While the Response accepts that the law of contempt requires modernisation and clarification, the Government wishes to give further consideration to the Report's recommendations.  This is on the basis that implementing the recommendations would require significant changes to pre-existing laws, systems and processes that currently govern contempt.

In order to fully consider the Law Commission's stance, the Government has directed the Ministry of Justice to complete a thorough review of the Report and its recommendations.  However, it is unlikely that the Government will consider a more fulsome response anytime soon given the impending general election.

It is important to note that the current law of contempt has worked satisfactorily for sometime and will continue to ensure the proper administration of justice until such recommendations are implemented.  In principle, little fault can be found with the recommendations to ensure the law of contempt is as clear as possible and more accessible to those that it affects in the face of digital evolution.  It is with this in mind that we patiently await further comment from the Government.

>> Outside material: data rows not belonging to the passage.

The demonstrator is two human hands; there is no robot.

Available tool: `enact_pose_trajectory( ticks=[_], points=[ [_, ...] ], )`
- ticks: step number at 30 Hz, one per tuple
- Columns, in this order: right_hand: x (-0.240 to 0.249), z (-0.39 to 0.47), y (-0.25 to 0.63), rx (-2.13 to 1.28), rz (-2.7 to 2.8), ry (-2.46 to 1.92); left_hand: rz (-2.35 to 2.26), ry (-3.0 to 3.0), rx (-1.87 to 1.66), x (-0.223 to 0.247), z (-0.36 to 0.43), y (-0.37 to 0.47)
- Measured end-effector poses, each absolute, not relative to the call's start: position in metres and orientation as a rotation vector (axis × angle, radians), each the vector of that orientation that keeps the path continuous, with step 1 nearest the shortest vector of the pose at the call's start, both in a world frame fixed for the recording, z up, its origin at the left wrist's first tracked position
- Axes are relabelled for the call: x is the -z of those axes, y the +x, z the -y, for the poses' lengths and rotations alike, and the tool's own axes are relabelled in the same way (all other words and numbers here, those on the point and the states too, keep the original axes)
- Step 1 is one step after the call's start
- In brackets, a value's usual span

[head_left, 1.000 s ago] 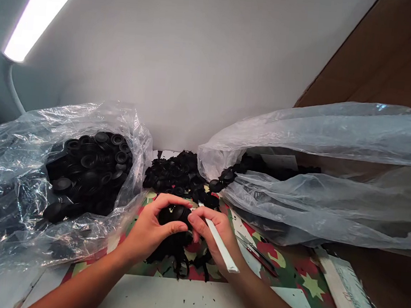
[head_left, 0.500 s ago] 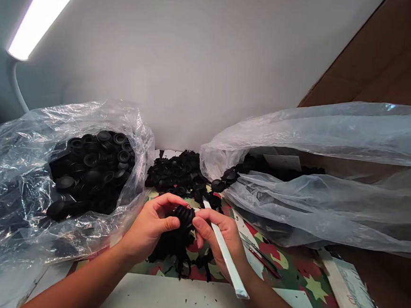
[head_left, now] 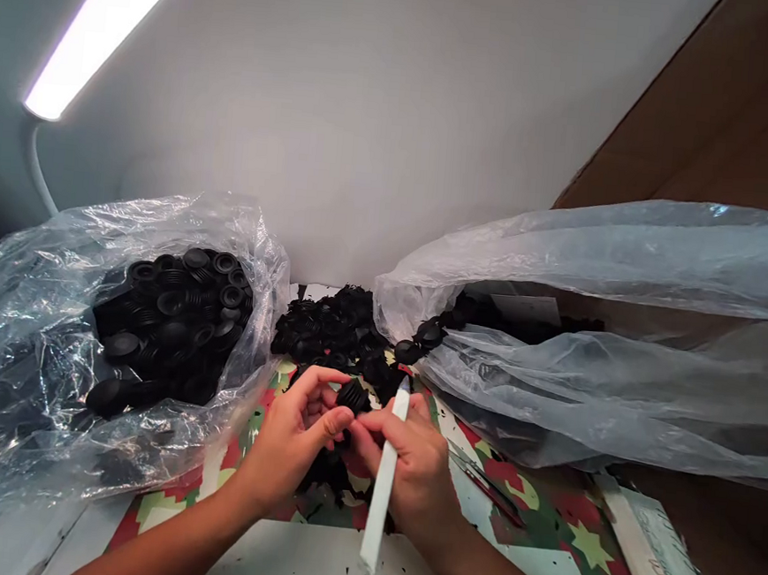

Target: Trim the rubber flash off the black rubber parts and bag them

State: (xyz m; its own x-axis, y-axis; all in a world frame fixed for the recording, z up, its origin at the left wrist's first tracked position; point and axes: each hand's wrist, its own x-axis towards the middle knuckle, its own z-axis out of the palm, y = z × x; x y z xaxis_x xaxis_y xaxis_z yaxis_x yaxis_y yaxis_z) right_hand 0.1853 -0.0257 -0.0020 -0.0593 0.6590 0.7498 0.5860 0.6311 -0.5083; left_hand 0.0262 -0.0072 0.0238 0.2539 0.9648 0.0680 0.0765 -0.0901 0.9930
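Note:
Between the fingertips of my left hand (head_left: 303, 432) is a ribbed black rubber piece (head_left: 352, 396), tilted up. My right hand (head_left: 410, 458) touches the lower edge of that piece with thumb and index finger pinched. A long white stick-like tool (head_left: 385, 482) with a pointed grey tip lies across the right hand, held against the fingers and slanting toward me. Dark scraps (head_left: 329, 474) lie below the hands on the patterned sheet (head_left: 593, 545). What the right fingertips pinch is too small to tell.
A clear plastic bag (head_left: 41, 331) holding many black ribbed parts (head_left: 174, 333) is at left. Black pieces (head_left: 328, 319) are heaped by the wall. Another plastic bag (head_left: 589, 383) opens at right, beside tweezers-like tools (head_left: 488, 489). A lit lamp (head_left: 112, 27) hangs upper left.
The black piece has turned and tipped in my fingers. My right hand has rolled over, and the white tool has swung from leaning right to leaning slightly left. The view has shifted a little.

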Motion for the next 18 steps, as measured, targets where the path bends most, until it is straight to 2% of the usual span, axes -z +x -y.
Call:
enact_pose_trajectory(
  ticks=[5,9,14,18],
  points=[
    [0.005,0.024,0.189,-0.063,1.811,-0.945,-1.096,1.562,-0.992,-0.022,-0.002,0.020],
    [0.003,0.014,0.205,-0.324,1.630,-1.097,-1.100,1.798,-0.823,-0.026,-0.006,0.013],
    [0.002,0.004,0.212,-0.690,1.764,-1.166,-1.076,1.869,-0.737,-0.029,-0.007,0.013],
    [0.004,0.003,0.207,-0.758,1.735,-1.170,-1.004,1.724,-0.728,-0.030,-0.007,0.014]
  ],
)
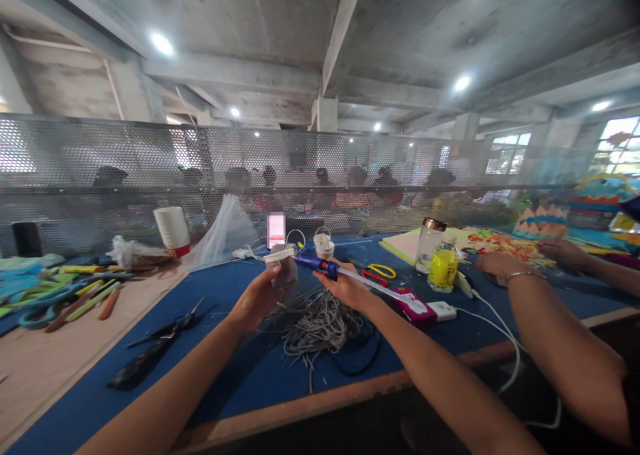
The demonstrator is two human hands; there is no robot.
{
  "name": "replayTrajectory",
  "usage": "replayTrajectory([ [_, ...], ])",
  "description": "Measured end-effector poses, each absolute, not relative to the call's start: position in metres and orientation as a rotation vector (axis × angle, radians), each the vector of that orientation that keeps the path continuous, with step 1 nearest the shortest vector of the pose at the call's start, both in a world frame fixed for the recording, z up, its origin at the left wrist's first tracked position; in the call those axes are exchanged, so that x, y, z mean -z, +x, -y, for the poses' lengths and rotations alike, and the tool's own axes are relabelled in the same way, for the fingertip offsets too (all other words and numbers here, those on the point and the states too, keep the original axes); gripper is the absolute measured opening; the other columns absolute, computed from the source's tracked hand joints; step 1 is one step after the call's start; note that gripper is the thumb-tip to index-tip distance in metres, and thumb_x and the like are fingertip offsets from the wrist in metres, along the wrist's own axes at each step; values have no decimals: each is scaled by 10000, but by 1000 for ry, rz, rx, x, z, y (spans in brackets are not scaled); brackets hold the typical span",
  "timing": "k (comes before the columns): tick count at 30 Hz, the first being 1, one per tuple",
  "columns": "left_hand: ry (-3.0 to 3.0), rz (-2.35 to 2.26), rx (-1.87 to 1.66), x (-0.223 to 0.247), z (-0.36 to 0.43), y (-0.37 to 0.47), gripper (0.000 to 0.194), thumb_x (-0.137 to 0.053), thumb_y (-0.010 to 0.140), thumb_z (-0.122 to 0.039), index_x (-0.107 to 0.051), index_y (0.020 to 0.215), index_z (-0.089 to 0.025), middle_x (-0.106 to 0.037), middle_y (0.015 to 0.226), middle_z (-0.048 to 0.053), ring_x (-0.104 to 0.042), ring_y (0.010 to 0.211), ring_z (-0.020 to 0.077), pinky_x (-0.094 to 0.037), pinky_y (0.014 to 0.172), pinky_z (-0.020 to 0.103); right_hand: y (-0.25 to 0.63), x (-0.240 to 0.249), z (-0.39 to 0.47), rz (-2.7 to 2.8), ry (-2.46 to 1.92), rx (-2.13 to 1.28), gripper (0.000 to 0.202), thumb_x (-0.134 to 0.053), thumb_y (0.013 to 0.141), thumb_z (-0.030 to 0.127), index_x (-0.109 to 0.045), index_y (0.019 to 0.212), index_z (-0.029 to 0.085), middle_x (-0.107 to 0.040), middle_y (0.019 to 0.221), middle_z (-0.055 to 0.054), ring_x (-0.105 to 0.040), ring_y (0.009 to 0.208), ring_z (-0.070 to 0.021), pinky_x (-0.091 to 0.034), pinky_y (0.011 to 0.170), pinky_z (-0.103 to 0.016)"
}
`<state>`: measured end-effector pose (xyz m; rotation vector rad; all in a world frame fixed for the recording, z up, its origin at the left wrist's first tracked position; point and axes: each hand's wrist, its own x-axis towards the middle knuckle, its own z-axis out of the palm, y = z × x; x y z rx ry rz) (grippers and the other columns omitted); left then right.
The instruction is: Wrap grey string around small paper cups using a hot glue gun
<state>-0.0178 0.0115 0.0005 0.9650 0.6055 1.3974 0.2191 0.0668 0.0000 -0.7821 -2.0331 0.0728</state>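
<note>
Held a white-rimmed cup (287, 275) clamped in the left grip (260, 299), above the blue surface (240, 385); clamped the right grip (349, 285) on a blue glue gun (313, 263), close to the cup's rim. Saw yellow liquid (443, 273) in a bottle (449, 241) beside a lidded jar (425, 249). Found a heap of grey cord (323, 328) near both grips. Could not see well into the cup or the small bucket (325, 246) behind.

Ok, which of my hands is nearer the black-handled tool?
Left. Your left hand is right of the black-handled tool; your right hand is farther right, holding the glue gun.
</note>
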Motion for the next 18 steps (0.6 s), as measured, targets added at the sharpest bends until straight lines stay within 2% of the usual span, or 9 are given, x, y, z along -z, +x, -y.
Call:
replayTrajectory([
  [10, 916, -612, -1411, -3, -10, -17, 348, -696, 922, -297, -743, 1254, -206, -786, 1223, 66, -713, 1115, 231, -530, 989, 331, 219, 3, -69, 2027, -825, -51, 252, -686, 956, 445, -712, 1042, 209, -785, 903, -73, -762, 882, -262, -568, 761, -291],
  [18, 912, -621, -1411, 0, -11, -19, 336, -702, 910, -299, -747, 1226, -194, -779, 1235, 80, -708, 1146, 247, -533, 1008, 350, 219, -2, -65, 2046, -805, -80, 227, -694, 958, 422, -710, 1022, 204, -794, 908, -77, -767, 905, -258, -574, 788, -289],
])
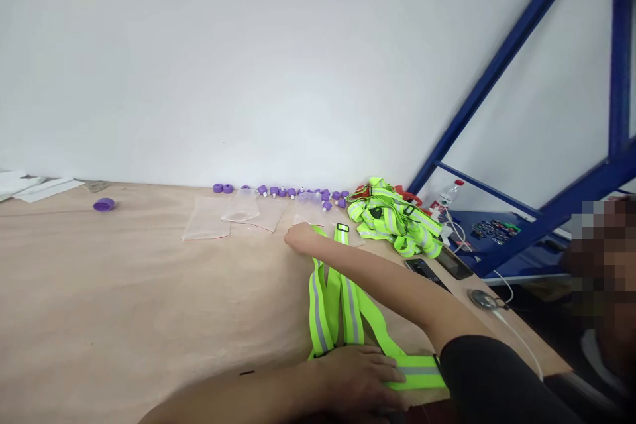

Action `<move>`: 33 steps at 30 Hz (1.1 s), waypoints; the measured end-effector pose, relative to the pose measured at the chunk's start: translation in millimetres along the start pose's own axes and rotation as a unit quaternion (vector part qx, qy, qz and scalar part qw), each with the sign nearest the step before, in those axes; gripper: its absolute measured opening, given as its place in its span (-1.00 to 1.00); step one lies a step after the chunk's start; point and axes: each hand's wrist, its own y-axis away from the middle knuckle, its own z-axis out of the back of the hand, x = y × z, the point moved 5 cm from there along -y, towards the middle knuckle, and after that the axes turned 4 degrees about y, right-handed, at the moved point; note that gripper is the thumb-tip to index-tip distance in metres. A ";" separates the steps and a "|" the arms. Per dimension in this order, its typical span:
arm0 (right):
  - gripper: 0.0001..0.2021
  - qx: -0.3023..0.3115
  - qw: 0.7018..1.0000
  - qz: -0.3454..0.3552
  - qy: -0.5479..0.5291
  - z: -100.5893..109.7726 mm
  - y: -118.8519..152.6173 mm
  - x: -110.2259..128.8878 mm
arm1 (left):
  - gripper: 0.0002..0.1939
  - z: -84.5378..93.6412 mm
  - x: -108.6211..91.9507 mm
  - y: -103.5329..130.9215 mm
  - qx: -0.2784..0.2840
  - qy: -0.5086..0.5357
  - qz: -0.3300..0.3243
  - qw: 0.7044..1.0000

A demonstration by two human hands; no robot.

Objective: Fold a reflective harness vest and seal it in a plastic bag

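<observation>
A fluorescent yellow-green reflective vest made of elastic straps with grey stripes is spread on the wooden table. My right hand reaches across from the right, closed at the upper end of the left strap; its fingertips are hidden. Beside its forearm, a black buckle sits on the other upright strap. Near the front edge, my left hand rests on the lower part of the vest, fingers stretched out over the horizontal band. Clear plastic bags lie just beyond and left of my right hand.
More reflective vests are heaped at the back right. Several purple caps line the wall, and a purple cup-shaped piece lies left. Phones, a cabled round device, a bottle and blue frame are right, near another person.
</observation>
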 end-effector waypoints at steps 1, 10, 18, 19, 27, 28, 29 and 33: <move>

[1] This article is limited to a discussion on contempt of court and does not include contempt of Parliament.
[2] Peter Spiller Butterworths New Zealand Law Dictionary (7th ed., LexisNexis New Zealand, 2011) at 64.
[3] Morris v Crown Office [1970] 2 QB 114, CA at 122B-C.
[4] Forest v R [2016] NZHC 3198.
[5] Forest v R [2016] NZHC 3198 at [4].
[6] Solicitor-General v Radio New Zealand [1994] 1 NZLR 48 (HC) at 55-56; and Gisborne Herald Co Ltd v Solicitor-General [1995] 3 NZLR 563 (CA) at 567.
[7] Solicitor-General v Wellington Newspapers [1995] 1 NZLR 45 (HC).
[8] Solicitor-General v Wellington Newspapers [1995] 1 NZLR 45 (HC).
[9] At 395.
[10] R v Harris CA121-06, 27 September 2006.
[11] Blomfield v Slater [2015] NZHC 2239 at [8] paraphrasing Canada (Human Rights Commission) v Taylor (1990) 75 DLR (4th) 577 (SC) at [184] per McLachlin J.
[12] Solicitor-General v Van der Kaap HC Hamilton M 155/97, 30 May 1997.
[13] La Rue v Ministry of Justice Collections Unit [2016] NZHC 666 (criticism of a Judge on Facebook); Solicitor-General v Cox [2016] EWHC 1241 (QB) (mobile phone camera being used in the courtroom); Attorney-General v Dallas [2012] EWHC 156 (Admin) (juror googling information about taking it into account during deliberations).
[14] The new offences will all be category 1 and 2 offences with no right to elect to be tried by a jury.